Le liste del candidato di Si sono state respinte dalla commissione elettorale per vizi formali “non sanabili” e la sua candidatura ora dipende dall’esito del ricorso al Tar. Due le motivazioni per le quali la Commissione elettorale circondariale ha escluso la Lista civica per Fassina sindaco e la lista Sinistra per Roma: in alcuni casi è stata verificata l’assenza della data nei moduli di presentazione; in altri (solo per alcuni municipi) è stato invece usato un modulo vecchio.

In mattinata durante il suo intervento ad Agorà Fassina aveva ribadito di essere fiducioso sull’esito del ricorso al Tar:

“Spero che il Tar possa riconoscere la validità delle nostre liste perché sarebbe uno scenario insostenibile quello di una competizione elettorale a Roma in cui manca la rappresentanza della sinistra”.

Fassina ha poi replicato duramente a Giorgia Meloni, candidata al Campidoglio con Fratelli d’Italia, che a margine di un’iniziativa elettorale aveva dichiarato: “Spero che Fassina vinca il ricorso e che possano essere reintegrate le sue liste. Devo dire che mi sembra un po’ strano che partiti organizzati come quelli che lo sostengono non sapessero che bisogna mettere la data vicino alla firma. Non vorrei che la sinistra ad un certo punto si fosse accorta che ha poche possibilita’ di arrivare al ballottaggio e che quindi questo fosse un tentativo sottobanco di unificare le forze per giocarsi una partita. E’ un tentativo che comunque non andra’ in porto perche’ al ballottaggio arriveremo noi”.

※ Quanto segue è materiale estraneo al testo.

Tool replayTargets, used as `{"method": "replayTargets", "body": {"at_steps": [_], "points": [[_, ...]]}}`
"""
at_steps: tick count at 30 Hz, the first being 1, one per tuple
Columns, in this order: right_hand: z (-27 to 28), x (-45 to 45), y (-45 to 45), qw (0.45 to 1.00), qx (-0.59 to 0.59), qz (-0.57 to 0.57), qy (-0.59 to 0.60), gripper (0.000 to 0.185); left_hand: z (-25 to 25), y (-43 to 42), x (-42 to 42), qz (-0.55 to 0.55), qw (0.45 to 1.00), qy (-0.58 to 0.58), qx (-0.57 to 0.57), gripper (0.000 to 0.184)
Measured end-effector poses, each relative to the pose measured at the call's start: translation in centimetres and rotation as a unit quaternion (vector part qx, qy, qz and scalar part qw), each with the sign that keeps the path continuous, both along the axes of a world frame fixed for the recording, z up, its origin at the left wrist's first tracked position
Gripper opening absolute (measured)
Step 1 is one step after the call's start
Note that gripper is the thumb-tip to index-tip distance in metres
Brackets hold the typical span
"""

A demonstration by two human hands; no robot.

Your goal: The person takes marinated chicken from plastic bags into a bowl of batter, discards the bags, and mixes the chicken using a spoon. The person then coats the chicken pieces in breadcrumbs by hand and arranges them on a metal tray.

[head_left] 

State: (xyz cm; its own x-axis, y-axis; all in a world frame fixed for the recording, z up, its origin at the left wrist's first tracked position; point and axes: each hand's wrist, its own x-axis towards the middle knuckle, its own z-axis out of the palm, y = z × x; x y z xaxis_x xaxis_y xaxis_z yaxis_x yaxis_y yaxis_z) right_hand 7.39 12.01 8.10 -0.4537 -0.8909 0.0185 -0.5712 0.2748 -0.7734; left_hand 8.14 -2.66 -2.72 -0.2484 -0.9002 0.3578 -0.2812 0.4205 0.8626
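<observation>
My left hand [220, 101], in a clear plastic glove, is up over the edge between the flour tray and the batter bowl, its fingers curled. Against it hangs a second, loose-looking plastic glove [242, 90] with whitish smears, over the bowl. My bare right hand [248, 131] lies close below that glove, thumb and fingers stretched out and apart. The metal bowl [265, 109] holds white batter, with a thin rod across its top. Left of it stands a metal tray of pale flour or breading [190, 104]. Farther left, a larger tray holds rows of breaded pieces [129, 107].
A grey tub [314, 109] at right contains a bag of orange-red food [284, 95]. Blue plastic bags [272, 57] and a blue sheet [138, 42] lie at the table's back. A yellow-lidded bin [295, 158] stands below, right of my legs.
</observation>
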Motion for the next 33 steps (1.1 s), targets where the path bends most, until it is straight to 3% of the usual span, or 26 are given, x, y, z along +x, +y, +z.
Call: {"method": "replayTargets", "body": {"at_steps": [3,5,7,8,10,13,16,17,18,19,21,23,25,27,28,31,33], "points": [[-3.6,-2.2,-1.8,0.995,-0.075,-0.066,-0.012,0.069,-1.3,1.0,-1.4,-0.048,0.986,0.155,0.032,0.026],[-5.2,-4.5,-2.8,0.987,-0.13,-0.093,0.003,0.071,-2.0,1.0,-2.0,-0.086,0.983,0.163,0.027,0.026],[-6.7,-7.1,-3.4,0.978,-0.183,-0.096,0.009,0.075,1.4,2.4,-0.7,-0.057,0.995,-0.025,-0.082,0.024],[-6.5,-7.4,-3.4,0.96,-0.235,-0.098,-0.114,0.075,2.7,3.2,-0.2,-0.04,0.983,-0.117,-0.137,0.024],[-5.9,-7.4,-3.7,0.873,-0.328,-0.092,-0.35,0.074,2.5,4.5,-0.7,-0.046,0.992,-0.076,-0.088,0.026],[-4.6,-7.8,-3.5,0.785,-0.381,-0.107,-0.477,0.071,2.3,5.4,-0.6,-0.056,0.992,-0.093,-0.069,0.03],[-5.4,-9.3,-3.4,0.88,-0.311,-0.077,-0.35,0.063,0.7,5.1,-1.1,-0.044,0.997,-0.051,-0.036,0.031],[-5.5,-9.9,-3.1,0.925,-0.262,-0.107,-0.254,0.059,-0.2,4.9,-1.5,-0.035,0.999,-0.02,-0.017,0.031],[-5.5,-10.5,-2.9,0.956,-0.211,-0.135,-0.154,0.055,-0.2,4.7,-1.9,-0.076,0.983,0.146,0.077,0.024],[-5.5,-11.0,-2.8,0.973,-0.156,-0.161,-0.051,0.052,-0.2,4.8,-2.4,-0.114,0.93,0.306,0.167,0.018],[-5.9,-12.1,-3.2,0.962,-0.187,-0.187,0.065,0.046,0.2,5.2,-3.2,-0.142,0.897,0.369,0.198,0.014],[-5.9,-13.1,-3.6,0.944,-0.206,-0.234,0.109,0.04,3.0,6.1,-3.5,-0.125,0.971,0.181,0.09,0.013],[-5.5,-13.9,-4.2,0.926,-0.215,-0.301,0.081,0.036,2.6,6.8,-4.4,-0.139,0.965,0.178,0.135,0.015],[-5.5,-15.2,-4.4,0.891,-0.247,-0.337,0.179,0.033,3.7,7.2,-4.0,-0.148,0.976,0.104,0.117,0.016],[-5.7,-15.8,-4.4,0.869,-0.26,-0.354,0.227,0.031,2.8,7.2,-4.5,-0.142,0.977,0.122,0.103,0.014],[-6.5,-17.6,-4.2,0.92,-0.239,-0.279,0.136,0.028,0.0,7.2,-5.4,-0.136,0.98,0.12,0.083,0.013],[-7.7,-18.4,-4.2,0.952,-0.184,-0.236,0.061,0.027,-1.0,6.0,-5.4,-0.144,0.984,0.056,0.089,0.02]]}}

“Sono gravemente offensive le insinuazioni di Giorgia Meloni nei confronti del sottoscritto”, scrive Fassina in una nota. “Ipotizzare da parte mia errori volontari nella

preparazione delle liste per un sopraggiunto accordo sottobanco con il Pd è segno di un agire politico a me estraneo. La mia storia dovrebbe esserle nota. Da una parte c’è chi mi accusa di puntare solo a far perdere Renzi, dall’altra chi invece insinua che è stato tutto un bluff per farlo vincere. La realtà è un’altra: sono in campo per provare a dare a Roma un governo al servizio della città, non degli interessi più forti”.